新たな「現実」を構成するサブカルチャー研究者kimistevaのブログ

君と僕とは 別の人間(いきもの)だから

2006-04-07 17:06:43 | エンターテイメント
「君と僕とは 別の人間(いきもの)だから
好みが違う 歩く速さも 想いの伝え方も」
(GARNET CROW「Mysterious Eyes」より)

この曲がわたしの車で流れだしたとたん…、

「名探偵コナンか!」

…と言って苦笑するのはやめてください(笑)
けっ!ただ単にGARNET CROWが好きで何が悪いっっ!

わたしは曲を聴くときに、それほど歌詞のよさに固執するわけではない方だと思うのですが(もともと洋楽派です。歌詞わからずに聴いてました(笑))、最近は曲全体のオーラとそこに流れるコトバ(=歌詞)とが重なりあうことによて生じる、知的に美しい瞬間に魅力を感じることが多いようです。

一時期はまっていた、The Brillian Greenは「Bye Bye Mr.Mug」を歌っているときが一番好きでした。
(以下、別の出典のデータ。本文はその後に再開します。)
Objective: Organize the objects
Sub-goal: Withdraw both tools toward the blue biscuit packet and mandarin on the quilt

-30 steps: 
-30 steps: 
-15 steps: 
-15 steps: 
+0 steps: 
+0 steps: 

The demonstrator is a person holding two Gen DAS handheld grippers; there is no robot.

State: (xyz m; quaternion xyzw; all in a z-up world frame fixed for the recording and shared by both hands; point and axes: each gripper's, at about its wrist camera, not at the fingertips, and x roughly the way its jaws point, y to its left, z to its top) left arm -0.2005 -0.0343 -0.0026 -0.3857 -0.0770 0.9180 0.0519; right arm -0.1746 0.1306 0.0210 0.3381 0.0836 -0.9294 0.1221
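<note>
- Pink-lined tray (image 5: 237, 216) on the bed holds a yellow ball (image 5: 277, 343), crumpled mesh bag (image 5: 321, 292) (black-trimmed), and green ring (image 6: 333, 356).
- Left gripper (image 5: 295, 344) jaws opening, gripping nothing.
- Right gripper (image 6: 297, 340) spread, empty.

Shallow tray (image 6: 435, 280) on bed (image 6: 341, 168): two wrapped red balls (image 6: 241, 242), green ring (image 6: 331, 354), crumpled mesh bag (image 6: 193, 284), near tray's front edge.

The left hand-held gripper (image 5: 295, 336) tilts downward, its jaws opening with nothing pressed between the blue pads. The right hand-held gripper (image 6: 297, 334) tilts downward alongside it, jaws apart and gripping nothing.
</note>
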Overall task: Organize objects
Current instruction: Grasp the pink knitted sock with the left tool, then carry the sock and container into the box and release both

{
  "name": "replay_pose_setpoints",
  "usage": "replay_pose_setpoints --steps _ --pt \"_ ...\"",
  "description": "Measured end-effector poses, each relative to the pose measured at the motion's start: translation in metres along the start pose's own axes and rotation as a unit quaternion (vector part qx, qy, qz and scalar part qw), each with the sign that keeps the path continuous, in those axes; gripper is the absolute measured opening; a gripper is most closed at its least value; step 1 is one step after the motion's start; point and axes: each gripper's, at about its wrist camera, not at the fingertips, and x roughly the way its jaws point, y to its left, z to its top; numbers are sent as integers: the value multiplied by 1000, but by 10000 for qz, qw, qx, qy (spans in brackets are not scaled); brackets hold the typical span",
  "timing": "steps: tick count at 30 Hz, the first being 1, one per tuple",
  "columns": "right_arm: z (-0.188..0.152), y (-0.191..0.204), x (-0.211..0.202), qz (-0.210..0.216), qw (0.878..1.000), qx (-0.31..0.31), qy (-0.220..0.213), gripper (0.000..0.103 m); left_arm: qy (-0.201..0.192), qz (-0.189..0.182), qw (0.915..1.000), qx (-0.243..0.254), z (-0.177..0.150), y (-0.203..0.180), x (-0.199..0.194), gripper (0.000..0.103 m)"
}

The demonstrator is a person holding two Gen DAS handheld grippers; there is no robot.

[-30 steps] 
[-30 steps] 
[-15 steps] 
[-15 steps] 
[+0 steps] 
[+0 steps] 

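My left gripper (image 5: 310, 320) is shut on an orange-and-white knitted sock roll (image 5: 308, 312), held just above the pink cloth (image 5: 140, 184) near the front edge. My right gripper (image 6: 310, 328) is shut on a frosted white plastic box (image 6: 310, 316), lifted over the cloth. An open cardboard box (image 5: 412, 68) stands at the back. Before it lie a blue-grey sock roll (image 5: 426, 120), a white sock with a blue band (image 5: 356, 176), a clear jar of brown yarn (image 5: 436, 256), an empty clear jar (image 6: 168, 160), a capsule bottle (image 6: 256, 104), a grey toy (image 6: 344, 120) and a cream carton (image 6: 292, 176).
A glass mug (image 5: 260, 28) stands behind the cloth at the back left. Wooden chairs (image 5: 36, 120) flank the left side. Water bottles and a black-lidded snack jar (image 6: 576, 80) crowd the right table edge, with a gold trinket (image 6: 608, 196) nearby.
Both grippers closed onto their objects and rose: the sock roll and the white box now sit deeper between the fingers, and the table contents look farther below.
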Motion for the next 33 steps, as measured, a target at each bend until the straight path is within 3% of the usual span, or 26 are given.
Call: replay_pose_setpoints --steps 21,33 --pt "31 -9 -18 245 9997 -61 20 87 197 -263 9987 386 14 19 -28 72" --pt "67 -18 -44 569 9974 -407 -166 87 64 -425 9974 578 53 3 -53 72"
全員日本人のグループが英語で歌いきることの意味。そこで生じる軋轢とブリティッシュ・ロックのキリキリした雰囲気とが妙に合っていて、その軋轢の中から吐き出されるような「何か」を感じてましたね。なつかしい。
てなわけで、「長いためいきのように」以後はあまり好きではありません。

そんなわけで、戸川純っていいよね。
彼女だけで、そんな軋轢が曲全体に生じてしまうのが不思議です。…あれは本当に不思議。

で、今回。GARNET CROWです。
GARNET CROWは曲全体の淡々としたオーラと、歌詞全体に流れる人間に対するある種冷淡なまなざしが重なりあっているところがすき。
淡々としたオーラの中で、あまりにも冷淡でさめたまなざしが強調される一方で、それを極めたところに生じる、「やさしさ」というか「あたたかさ」というか…それがなんだか正体不明なんだけど、すごくわたしには心地よいのです。
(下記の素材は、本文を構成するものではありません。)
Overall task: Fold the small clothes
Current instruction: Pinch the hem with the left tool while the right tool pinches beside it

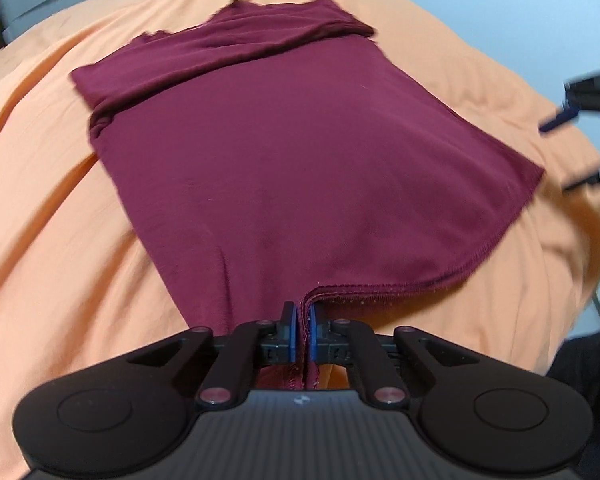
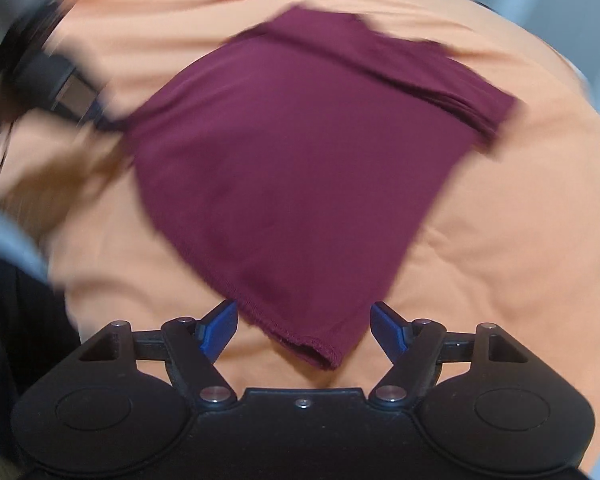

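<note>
My left gripper (image 1: 303, 322) is pinched tight on the near hem of the maroon garment (image 1: 284, 168), cloth bunched between its blue pads. My right gripper (image 2: 304, 330) stands wide, the garment's near corner between its fingers but untouched. Beyond both, the garment lies partly folded on the orange bedcover (image 1: 60, 220).

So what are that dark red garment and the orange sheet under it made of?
Dark red garment: looks like soft matte jersey knit; it drapes limply and has a stitched hem. Orange sheet: probably woven cotton, matte, with soft creases. Neither fibre is certain.
</note>
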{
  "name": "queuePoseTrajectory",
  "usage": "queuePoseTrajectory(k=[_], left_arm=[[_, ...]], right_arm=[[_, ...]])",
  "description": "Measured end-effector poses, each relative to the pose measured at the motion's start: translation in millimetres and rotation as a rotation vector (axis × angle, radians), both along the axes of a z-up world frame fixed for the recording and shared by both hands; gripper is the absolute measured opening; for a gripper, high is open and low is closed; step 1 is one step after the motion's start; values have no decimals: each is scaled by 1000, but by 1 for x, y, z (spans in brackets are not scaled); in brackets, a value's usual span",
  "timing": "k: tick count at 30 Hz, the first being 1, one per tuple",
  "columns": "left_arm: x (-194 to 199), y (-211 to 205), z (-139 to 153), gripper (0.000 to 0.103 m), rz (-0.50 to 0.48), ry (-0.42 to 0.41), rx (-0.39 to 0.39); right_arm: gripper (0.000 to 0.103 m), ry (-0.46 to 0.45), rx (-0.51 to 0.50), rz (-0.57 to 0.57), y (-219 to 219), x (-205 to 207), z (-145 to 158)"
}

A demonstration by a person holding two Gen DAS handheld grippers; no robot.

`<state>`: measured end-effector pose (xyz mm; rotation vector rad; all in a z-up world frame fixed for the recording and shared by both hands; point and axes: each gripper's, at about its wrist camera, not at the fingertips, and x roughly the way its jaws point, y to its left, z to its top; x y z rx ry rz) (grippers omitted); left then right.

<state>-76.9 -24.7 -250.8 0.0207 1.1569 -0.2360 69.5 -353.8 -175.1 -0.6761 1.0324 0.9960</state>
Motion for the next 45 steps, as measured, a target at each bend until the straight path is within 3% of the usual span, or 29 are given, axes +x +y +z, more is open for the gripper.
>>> queuePoseTrajectory(k=[4,7,10,12,13,14,19,23,28,31,34,37,39,41,45], left_arm=[[5,8,8,6,145,-3,-18],[12,13,12,6,231,-6,-35],[20,16,13,6,269,-4,-40],[25,18,13,6,282,-4,-40],[26,18,14,6,285,-6,-41],[28,20,15,6,289,-12,-44],[50,42,25,6,325,-48,-72],[87,67,28,6,342,-82,-77],[142,97,13,6,392,-81,-68],[163,105,-4,6,403,-51,-68],[166,106,-12,9,399,-38,-70],[154,110,-4,22,415,-75,-107],[143,115,4,52,434,-108,-127],[131,120,11,59,467,-141,-135],[115,130,11,59,503,-129,-145]], right_arm=[[75,-58,-65,296,3,-8,-27],[67,-102,-103,463,-1,-13,-45],[51,-141,-138,587,-6,-14,-60],[31,-170,-145,647,-10,-13,-65],[23,-142,-126,638,-10,-7,-63],[17,-107,-101,606,-10,1,-59],[14,97,42,325,-12,65,-28],[13,131,150,111,-3,125,-5],[13,151,209,-93,28,189,-12],[18,197,246,-222,45,219,-28],[35,238,279,-353,47,239,-45],[49,289,358,-470,31,246,-50],[54,300,407,-512,16,244,-48],[55,313,430,-559,2,244,-47],[57,373,464,-634,-21,238,-54]])
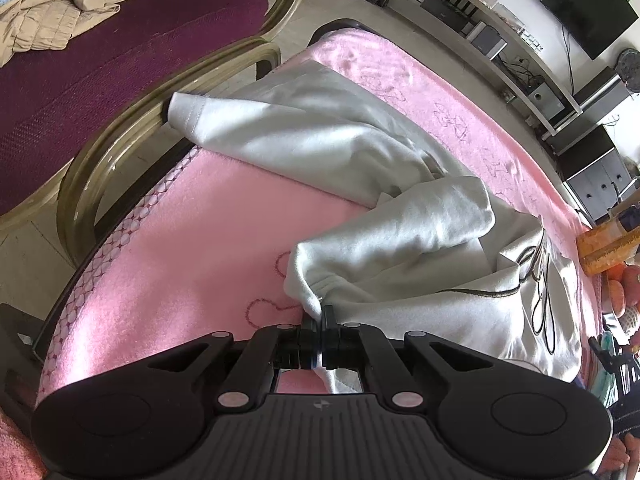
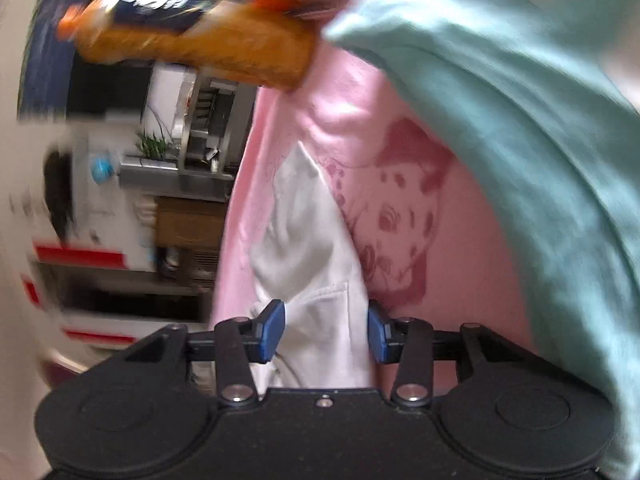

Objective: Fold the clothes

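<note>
The left gripper (image 1: 322,322) pinches the white hoodie (image 1: 360,184) cuff; the right gripper (image 2: 326,330) is open around white cloth, so that side could slip off the pink blanket (image 1: 192,216)

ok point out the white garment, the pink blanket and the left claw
white garment (image 1: 320,140): left wrist view, on the flat upper panel.
pink blanket (image 1: 180,240): left wrist view, on a bare stretch near its patterned edge.
left claw (image 1: 320,322): left wrist view, between the tips pinching the garment.
</note>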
冒頭で述べた歌詞でもそうですが、AZUKI 七の歌詞では、「人間」を「いきもの」、「生命」を「ゆめ」、「命」を「まぼろし」とルビをつけたりしているのですが、わたしには、このルビのつけかたがすごく共感できる。

人間はいきものに過ぎず、
生命なんてゆめに過ぎない。
命なんてまぼろし。

…そんなこと、わたしは毎日毎日繰り返し、唱えているような気がします。

「君と僕とは別の人間(いきもの)だから
好みが違う 歩く速さも 想いの伝え方も」

こんなさりげない一節にも、とてつもなく重いリアリティを感じるのです。
どんなに愛していても、結局は別々の人間=いきもの。
どんなに愛されたい、理解されたいと願っても、結局は理解しあうことなんて不可能。
だって、わたしたちは別の個体をもついきものなのだから。

それが「歩く速さ」や「想いの伝え方」として捉えられているところも、すごくわかる気がするんです。
歩く速さが違うとき、想いの伝え方ですれ違うときに、わたしたちは別の個体であると意識せざるを得なくて…そのことで深く傷つくから。

それでもなお、傷つけあってもなお、離さないこと。
それが大切なことだとわたしも思う。
傷つけられたその悲しみを憎しみにかえて、相手との関係を断絶することにいったいなにが生まれるというのだろうか?

「もう二度と 迷わないように
その腕を 離さないで
傷つけあう そのときも」

わたしたちは別のいきもの。
生命は一瞬のゆめに過ぎない。
それに、結局わたしたちは傷つけあう運命にあるのかもしれない。

だけど、それでもなお、一緒に生きていくこと。
そこから生まれる何かを信じること。

わたしたちにできることって、それだけなんじゃないかな、とわたしは思う。